I did, of course, actually read each book, and by no means am I convinced that all book reviewers do so. Often I would wonder, especially while battling through the most tedious books, how full-time book reviewers fulfill the mandate of their jobs without brandishing sawed-off shotguns and laying waste to their colleagues — or, even better, to the authors, editors and publishers who present their handiwork for public consumption, promoted valorously by their bedraggled publicists. Following the news that Nielsen would fold Kirkus, there have been no end of sarcastic, Schadenfreude-laced commentaries about the brand, especially the so-called harshness of Kirkus’ reviews. Frankly, I never thought the reviews were over-the-top difficult, but I did find them far too stylistically uniform. Indeed, what the outside world may not realize — and in the end, it made no real difference to the end of the story — is that the style guide for Kirkus was almost Soviet in the way it, well, bureaucratized the English language; conforming one’s writing to the style felt like a ghoulish Orwellian nightmare of do’s, don’ts and how-dare-yous. That the Kirkus audience largely had devolved into librarians and library-lovers I have no doubt: the magic of the perfect Kirkus piece was not to treat English like playtime in a jungle-gym but rather a slow, steady, uneventful drive. If reading a Kirkus review was a bout of the maddening or the deadly dull, imagine having to write them.

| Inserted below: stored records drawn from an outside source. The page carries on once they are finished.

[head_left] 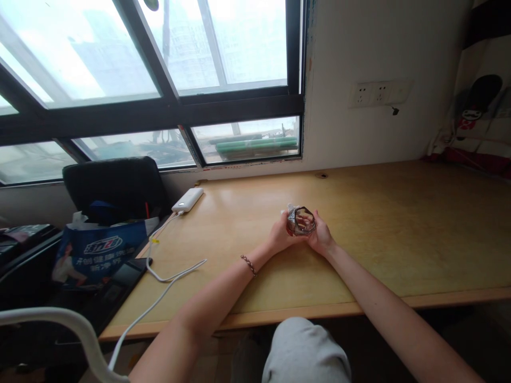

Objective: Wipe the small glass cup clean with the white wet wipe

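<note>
1. My left hand (278, 234) and right hand (321, 235) curl round opposite sides of a see-through, dark-rimmed glass (302, 225), fingers partly hidden.
2. It's over the pale wooden table (399, 229); touching or not, I can't tell.
3. A white power bank (189, 199) lies by the table's left edge, cable (170, 279) attached.
4. Around: dark-framed window (247, 45), black chair (115, 181), wall sockets (371, 94).

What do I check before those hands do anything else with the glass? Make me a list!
1. Glass held by left hand and right hand: ok.
2. Cable away from the glass: ok.
3. Power bank well inside the table: not ok, it sits at the edge.
4. White scrap by the glass firmly held: cannot tell.
5. Glass free of cracks: cannot tell, too small.
</note>
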`<action>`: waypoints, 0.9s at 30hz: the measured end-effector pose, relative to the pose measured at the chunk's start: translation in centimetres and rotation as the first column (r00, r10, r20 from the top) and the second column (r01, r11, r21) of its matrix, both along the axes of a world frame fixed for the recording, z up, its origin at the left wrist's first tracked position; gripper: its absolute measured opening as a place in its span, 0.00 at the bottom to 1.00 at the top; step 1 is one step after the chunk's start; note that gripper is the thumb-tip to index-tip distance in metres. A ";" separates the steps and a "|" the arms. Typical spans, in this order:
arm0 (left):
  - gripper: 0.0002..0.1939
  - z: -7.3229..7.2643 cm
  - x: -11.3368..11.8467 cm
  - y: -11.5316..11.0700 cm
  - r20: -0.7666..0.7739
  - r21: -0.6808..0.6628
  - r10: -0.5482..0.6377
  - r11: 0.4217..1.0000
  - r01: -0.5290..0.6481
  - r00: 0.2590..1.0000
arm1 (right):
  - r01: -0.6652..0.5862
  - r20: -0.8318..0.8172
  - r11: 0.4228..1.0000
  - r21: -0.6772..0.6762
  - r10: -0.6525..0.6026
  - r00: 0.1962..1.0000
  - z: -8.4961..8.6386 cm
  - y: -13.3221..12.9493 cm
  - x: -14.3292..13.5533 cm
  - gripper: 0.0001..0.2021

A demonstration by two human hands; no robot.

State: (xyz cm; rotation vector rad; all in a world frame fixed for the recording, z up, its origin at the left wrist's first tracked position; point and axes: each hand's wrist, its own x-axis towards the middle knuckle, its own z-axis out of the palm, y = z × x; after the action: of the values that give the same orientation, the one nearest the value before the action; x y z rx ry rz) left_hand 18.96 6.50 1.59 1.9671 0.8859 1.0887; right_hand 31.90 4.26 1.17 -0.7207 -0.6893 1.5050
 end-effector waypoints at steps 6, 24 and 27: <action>0.37 0.2 -0.1 -0.4 0.105 -0.003 -0.085 0.996 0.086 0.991 | 0.402 0.524 0.866 0.297 -0.500 0.690 -0.3 -0.3 0.2 0.20; 0.33 -0.1 0.2 -0.1 -0.147 0.119 0.082 0.991 -0.065 0.986 | 0.265 0.033 0.949 0.173 -0.274 0.961 -0.4 0.0 -0.2 0.08; 0.37 -0.2 0.1 -0.1 -0.324 0.293 0.093 0.956 0.007 0.942 | 0.235 -0.176 0.971 0.048 -0.223 0.959 -0.6 0.6 0.4 0.05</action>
State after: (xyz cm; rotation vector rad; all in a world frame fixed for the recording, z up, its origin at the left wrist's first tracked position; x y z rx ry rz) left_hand 19.02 6.43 1.35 2.4405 0.9936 0.9665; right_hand 32.32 4.87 0.57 -0.5913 -0.5075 1.3059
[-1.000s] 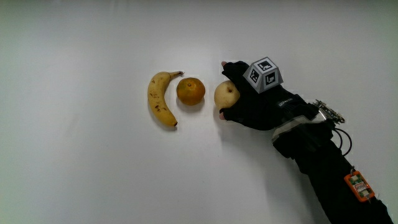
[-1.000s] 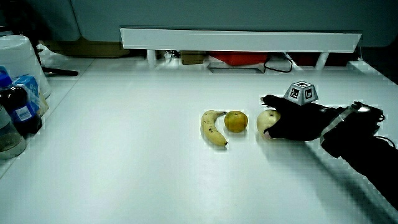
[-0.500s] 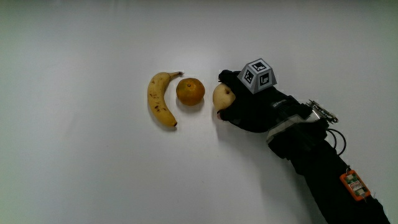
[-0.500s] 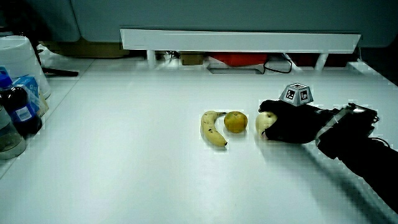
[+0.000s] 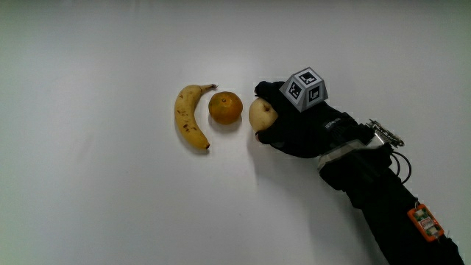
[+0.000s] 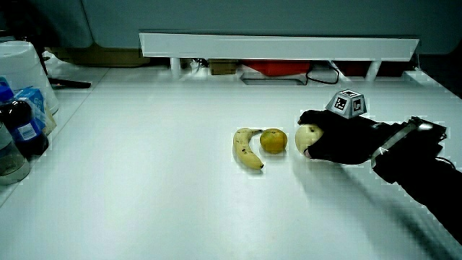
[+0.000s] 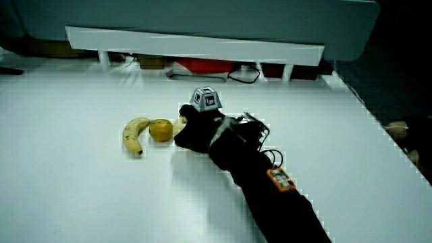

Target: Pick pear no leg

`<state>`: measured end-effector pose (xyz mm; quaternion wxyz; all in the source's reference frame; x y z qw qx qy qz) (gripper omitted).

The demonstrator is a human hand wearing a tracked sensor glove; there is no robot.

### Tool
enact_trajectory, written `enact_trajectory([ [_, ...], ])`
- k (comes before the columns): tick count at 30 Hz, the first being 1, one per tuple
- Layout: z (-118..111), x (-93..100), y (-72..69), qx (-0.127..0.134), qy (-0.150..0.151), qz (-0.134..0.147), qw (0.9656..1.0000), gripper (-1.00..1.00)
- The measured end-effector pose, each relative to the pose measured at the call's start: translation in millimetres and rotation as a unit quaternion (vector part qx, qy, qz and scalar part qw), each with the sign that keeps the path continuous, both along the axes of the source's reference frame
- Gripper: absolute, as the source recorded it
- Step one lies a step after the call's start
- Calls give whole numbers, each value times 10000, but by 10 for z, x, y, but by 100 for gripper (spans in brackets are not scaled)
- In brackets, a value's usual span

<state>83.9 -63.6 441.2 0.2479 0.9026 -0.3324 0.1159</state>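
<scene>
A pale yellow pear [image 5: 260, 115] [image 6: 307, 135] lies on the white table beside an orange [image 5: 225, 107] [image 6: 273, 141] [image 7: 160, 129]. The black-gloved hand [image 5: 274, 118] [image 6: 317, 137] [image 7: 187, 129] is wrapped around the pear, fingers curled over and under it, with the patterned cube [image 5: 303, 89] on its back. In a side view the pear [image 6: 307, 135] seems slightly raised off the table. In a side view the pear [image 7: 179, 124] is mostly hidden by the glove.
A banana [image 5: 188, 117] [image 6: 247, 146] [image 7: 133, 133] lies beside the orange, on the side away from the pear. Bottles and a white container [image 6: 20, 72] stand at the table's edge. A low white partition [image 6: 281, 48] [image 7: 196, 44] runs along the table's end.
The hand slid closer to the orange and closed its fingers round the pear; the pear shifted slightly toward the orange and looks a little raised.
</scene>
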Motion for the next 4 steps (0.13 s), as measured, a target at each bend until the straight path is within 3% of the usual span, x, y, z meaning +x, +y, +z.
enact_trajectory([
  [4, -285, -145, 216, 287, -253, -457, 9982, 100],
])
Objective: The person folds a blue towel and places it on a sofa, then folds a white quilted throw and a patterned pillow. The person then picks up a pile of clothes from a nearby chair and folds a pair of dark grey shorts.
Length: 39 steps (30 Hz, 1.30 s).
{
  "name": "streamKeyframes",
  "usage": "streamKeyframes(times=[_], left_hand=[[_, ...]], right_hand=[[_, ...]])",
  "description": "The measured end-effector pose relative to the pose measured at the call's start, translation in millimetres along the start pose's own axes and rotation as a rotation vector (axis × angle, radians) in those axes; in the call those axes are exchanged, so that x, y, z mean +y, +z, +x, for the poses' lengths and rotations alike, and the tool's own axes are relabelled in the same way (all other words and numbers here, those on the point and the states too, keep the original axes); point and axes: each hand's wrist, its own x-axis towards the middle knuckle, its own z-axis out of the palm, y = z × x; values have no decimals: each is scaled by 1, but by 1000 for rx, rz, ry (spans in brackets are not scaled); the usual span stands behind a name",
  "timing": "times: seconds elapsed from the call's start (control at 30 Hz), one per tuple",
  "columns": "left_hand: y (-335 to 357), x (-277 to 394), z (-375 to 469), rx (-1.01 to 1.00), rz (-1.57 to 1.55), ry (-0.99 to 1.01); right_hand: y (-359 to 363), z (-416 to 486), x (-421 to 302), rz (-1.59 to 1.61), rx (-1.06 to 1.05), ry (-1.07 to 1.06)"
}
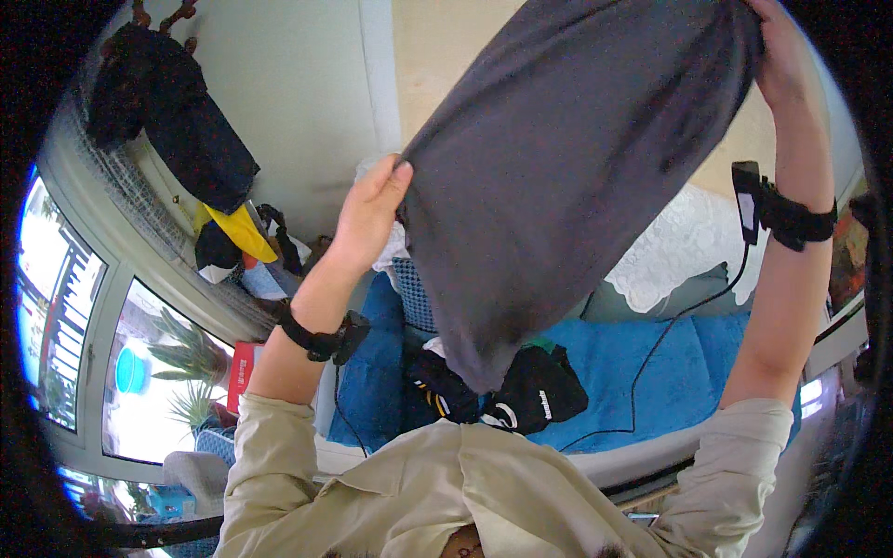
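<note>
A dark grey cloth garment (551,160) hangs stretched between my two hands, raised in front of me. Its left edge is pinched by my left hand (373,209), with the thumb on top. Higher up at the right, my right hand (781,63) grips the other edge; its fingertips are partly hidden. The lower corner of the cloth droops over folded black clothes (537,390) with white lettering and a dark striped garment (443,390). What kind of garment I hold, I cannot tell.
A sofa with a blue cover (670,376) stands before me, white lace (670,251) over its back. Black cables (635,390) run from bands on both my forearms. Dark clothes (188,132) hang from a stand at left, near windows (160,370) and a red box (243,373).
</note>
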Motion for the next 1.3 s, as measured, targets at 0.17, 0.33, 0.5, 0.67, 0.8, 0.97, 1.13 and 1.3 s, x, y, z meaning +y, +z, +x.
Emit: streamKeyframes(times=[0.17,0.33,0.5,0.67,0.8,0.97,1.13,1.3], left_hand=[[7,-15,-14,-218,-657,-392],[49,-3,-55,-387,-1228,-495],[50,5,-70,-241,-1380,-538],[54,-44,-63,-127,-1206,-520],[53,-88,-77,-197,-982,-564],[52,-110,-102,-370,-846,-579],[49,-106,-80,-197,-709,-464],[59,-91,-62,-610,-341,-415]], right_hand=[[-45,16,22,361,54,410],[-49,-57,124,290,-116,406],[4,-266,134,881,25,1196],[-4,-379,91,1454,183,1506],[-11,-386,83,1009,-53,1266],[-6,-380,86,592,97,1190],[-34,-373,95,250,238,1334],[-51,-388,80,147,492,1295]])
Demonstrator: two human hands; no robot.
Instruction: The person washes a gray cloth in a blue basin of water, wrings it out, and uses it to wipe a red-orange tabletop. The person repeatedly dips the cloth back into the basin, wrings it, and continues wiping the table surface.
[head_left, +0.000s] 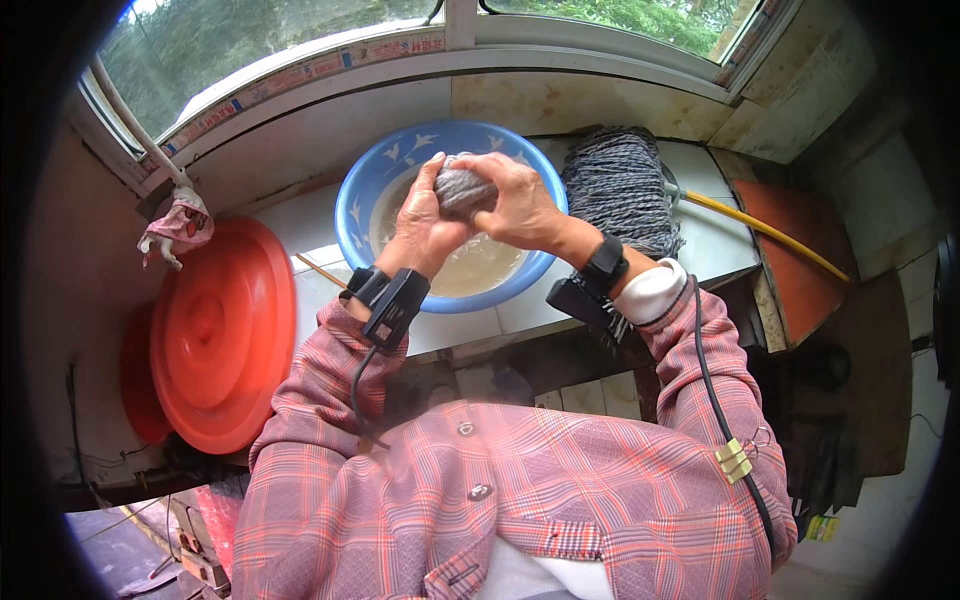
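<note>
Over a blue plastic basin (351, 206) with white flower shapes on its wall, both my hands press a wadded grey cloth or yarn bundle (466, 189). My left hand (426, 229) cups it from the left, thumb up along its side. Curled around its right side and top are the fingers of my right hand (523, 201). Cloudy water (469, 276) stands in the basin below the bundle. The underside of the bundle is hidden by my palms. Both wrists carry black strapped devices with cables.
A grey yarn mop head (619, 191) lies right of the basin, with a yellow pole (772, 234) beside it. A large red plastic lid (217, 330) stands at the left. Pink cloth (184, 225) hangs on a pipe. A thin stick (321, 271) rests on the white tiled counter (457, 330).
</note>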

I finally concluded that I should stop. I also concluded that one cannot, and maybe should not, make a freelance or a fill-time living by undertaking such work. If Michiko Kakutani of the New York Times really does read every word of every book she reviews (I have no reason to believe to the contrary), what impact does that have on someone’s life and schedule? How quickly does one’s sensitivities to language and style wind up ground down to the bluntest blade? Is it feasible, is it desirable, to segue from a 1,000-word David Foster Wallace novel to one of those aforementioned World War II memoirs and grade them with fairness, accuracy and wit?
Given the challenges of my Nielsen salary, freelancing was always a necessity. Reviewing for Kirkus, despite its various challenge, was a happy necessity for the time I was doing so. I was thrilled to interview editor-in-chief Elaine Szewczyk for Metromix.com when her first novel, I’m With Stupid, was published in 2008. Bless managing editor Eric Liebetrau for ignoring the clock far more than any editor should — being in the Nielsen gulag, he understood my workload. I feel a true kinship with them as they face the unemployment line; their “here’s hope we meet again” posts on line speak to their common decency as toilers in vastly reshaped media landscape. Another time, another place — yes, absolutely. That’s an ending I would gladly review.
Leonard Jacobs is the founder and editor emeritus of The Clyde Fitch Report.